Study design and participants
This retrospective, observational, single-center cohort study enrolled patients who underwent open surgical AAA repair from January 2007 to April 2019 at our institution. The exclusion criteria were preoperative estimated glomerular filtration rate (eGFR) < 15 ml/min/1.73 m2. For each patient, only the first surgical AAA repair was included in the analysis.
Surgical indications and procedure
Surgical indications were based on the 2011 Japanese Circulation Society Guidelines for Diagnosis and Treatment of Aortic Aneurysm and Aortic Dissection [14], as follows: a maximal transverse diameter ≥ 55 mm in males and ≥ 50 mm in females, an increase in the transverse diameter ≥ 5 mm/6 months, or an infected aneurysm.
For AAA, open repair was generally performed at our institution; however, the vascular team considered endovascular aneurysm repair (EVAR) if the AAA satisfied any of the following conditions: anatomical characteristics that made EVAR favorable [14], age > 75 years, history of open abdominal surgery, and history of smoking. In Japan, EVAR has been covered by health insurance since 2007.
Anesthetic management
In all patients, general anesthesia was performed with concomitant electrocardiography, pulse oximetry, non-invasive blood pressure measurement, and capnometry. An arterial cannula was inserted in the radial artery and a central venous catheter was inserted into the jugular vein. Arterial pressure and central venous pressure were continuously monitored. Anesthesia was managed by the attending anesthesiologist. Epidural anesthesia was also performed unless patients had a low platelet count or coagulopathy, or were undergoing antiplatelet or anticoagulation therapy. Patients were transferred to the surgical intensive care unit (ICU) after open AAA repair.
The attending anesthesiologist decided whether to administer an amino acid preparation, and if so, the dose. The amino acid preparation consisted of a standard mixture of amino acids (AMIPAREN Injection; Otsuka Pharmaceutical). Its composition is listed in Table 1.
Diagnostic criteria for AKI
AKI was defined by the Kidney Disease: Improving Global Outcomes criteria, as follows: an increase in serum creatinine of ≥ 0.3 mg/dl within 48 hours; an increase in serum creatinine to ≥ 1.5 times baseline within the previous 7 days; or urine volume < 0.5 ml/kg/h for 6 hours [15]. Baseline creatinine was defined as the most recent creatinine value before surgery.
Since urine output was no longer measured hourly after discharge from the ICU, we defined creatinine-AKI as an alternative to AKI diagnosed based only on creatinine. The criteria for creatinine were the same as above.
Data acquisition
We retrospectively collected the following data from medical records: age, sex, height, weight, American Society of Anesthesiologist physical status, location of the cross-clamp, anesthesia time, operative time, date of surgery, intraoperative blood loss, intraoperative urine output, intraoperative fluid volume, intraoperative transfusion volume, and intraoperative volume of amino acids administered, and serum creatinine (before surgery and on postoperative days (PODs) 0–7).
Statistical analysis
Continuous variables were summarized as medians and interquartile ranges. Categorical variables and ordinal variables were summarized as numbers and percentages (%).
We estimated the cumulative probability of incident postoperative AKI, which was the primary outcome of this study, using the product-limit estimator.

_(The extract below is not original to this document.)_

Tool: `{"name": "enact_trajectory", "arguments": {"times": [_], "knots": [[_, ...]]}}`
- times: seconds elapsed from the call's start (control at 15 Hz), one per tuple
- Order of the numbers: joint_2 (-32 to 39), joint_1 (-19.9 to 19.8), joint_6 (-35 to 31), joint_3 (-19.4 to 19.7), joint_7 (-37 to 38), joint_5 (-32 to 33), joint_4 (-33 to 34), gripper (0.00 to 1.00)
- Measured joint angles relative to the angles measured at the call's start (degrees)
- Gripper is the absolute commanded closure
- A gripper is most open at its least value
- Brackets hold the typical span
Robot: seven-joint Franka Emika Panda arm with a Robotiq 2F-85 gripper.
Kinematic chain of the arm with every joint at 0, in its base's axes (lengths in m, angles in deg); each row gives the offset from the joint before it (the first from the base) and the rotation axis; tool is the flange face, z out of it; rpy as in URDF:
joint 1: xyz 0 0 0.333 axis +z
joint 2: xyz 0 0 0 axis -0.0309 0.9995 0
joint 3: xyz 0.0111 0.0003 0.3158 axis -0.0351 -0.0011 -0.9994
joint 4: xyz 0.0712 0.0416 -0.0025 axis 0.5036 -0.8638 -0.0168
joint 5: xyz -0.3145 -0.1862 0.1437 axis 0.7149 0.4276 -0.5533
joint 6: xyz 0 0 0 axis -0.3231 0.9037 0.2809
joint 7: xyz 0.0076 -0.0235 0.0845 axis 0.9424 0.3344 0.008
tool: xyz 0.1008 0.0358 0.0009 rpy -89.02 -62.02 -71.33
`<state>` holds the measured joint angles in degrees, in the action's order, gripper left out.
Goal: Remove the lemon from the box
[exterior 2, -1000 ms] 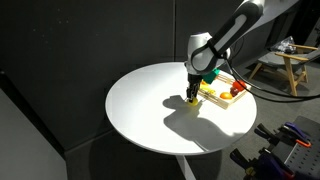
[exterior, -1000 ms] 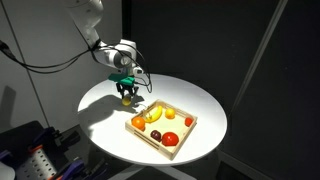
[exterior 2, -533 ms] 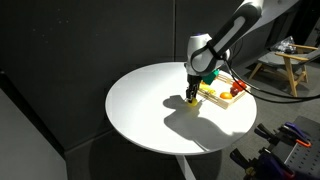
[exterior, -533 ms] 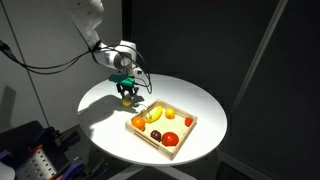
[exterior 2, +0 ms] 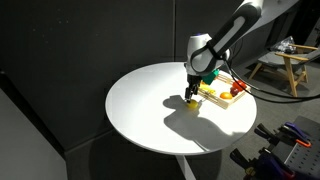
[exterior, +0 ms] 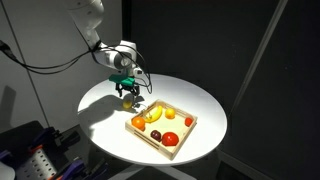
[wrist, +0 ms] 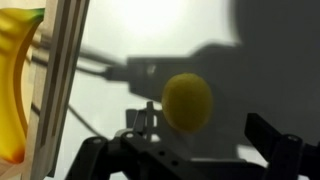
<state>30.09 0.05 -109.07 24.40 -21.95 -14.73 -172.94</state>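
Since the lemon (wrist: 187, 102) lies on the table (exterior: 100, 112) just outside the rim of the box (exterior: 150, 141), loose between the wide-parted fingers of the gripper (exterior: 128, 94), which grips nothing, the release seems best finished by rising straight up without nudging the fruit.

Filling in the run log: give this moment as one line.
lemon: on table, outside box | gripper: open, over lemon | banana: in box
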Motion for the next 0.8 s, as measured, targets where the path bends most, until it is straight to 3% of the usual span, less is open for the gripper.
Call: {"name": "enact_trajectory", "arguments": {"times": [0.8], "knots": [[-1.8, 0.0, 3.2, -0.1, 0.0, 0.0, 0.0, 0.0]]}}
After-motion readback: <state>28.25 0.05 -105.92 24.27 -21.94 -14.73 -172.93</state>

Furthermore, we assessed the effect of amino acid infusion on postoperative AKI using Fine and Gray proportional hazards regression. In the regression model, we treated discharge from ICU as the competing risk event for AKI [16]. To avoid overfitting, we selected the following potential confounders a priori based on clinical priority for adjustment in the regression model: age, sex, body mass index, preoperative serum creatinine, location of the cross-clamp, and year of surgery. Non-linear associations between continuous variables and the outcome were considered using restricted cubic spline functions. We also assessed the impact of the treatment on creatinine-AKI using multivariable logistic regression. In addition to the covariates described above, American Society of Anesthesiologists physical status, anesthesia time, intraoperative fluid volume, and intraoperative transfusion volume were included because the number of subjects with the event was sufficient to avoid overfitting. In the regression models described above, all missing values were imputed using the multiple imputation method.
In addition, we used multivariable linear regression to examine the effect of amino acid infusion on the postoperative trajectory of serum creatinine. Since the outcome variable was measured at multiple time points repeatedly, we used a robust estimation method with a Huber-White variance–covariance matrix to account for the correlation between repeated measurements within each patient. Adjustments for covariates were conducted similar to adjustments for creatinine-AKI with multivariable logistic regression. For missing value imputation with the repeatedly measured outcome, serum creatinine values were imputed with the last observation carried forward method. Covariates were imputed via the single imputation method. All statistical analyses were performed using two-sided tests at the 5% significance level using R software version 4.1.0 (www.r-project.org).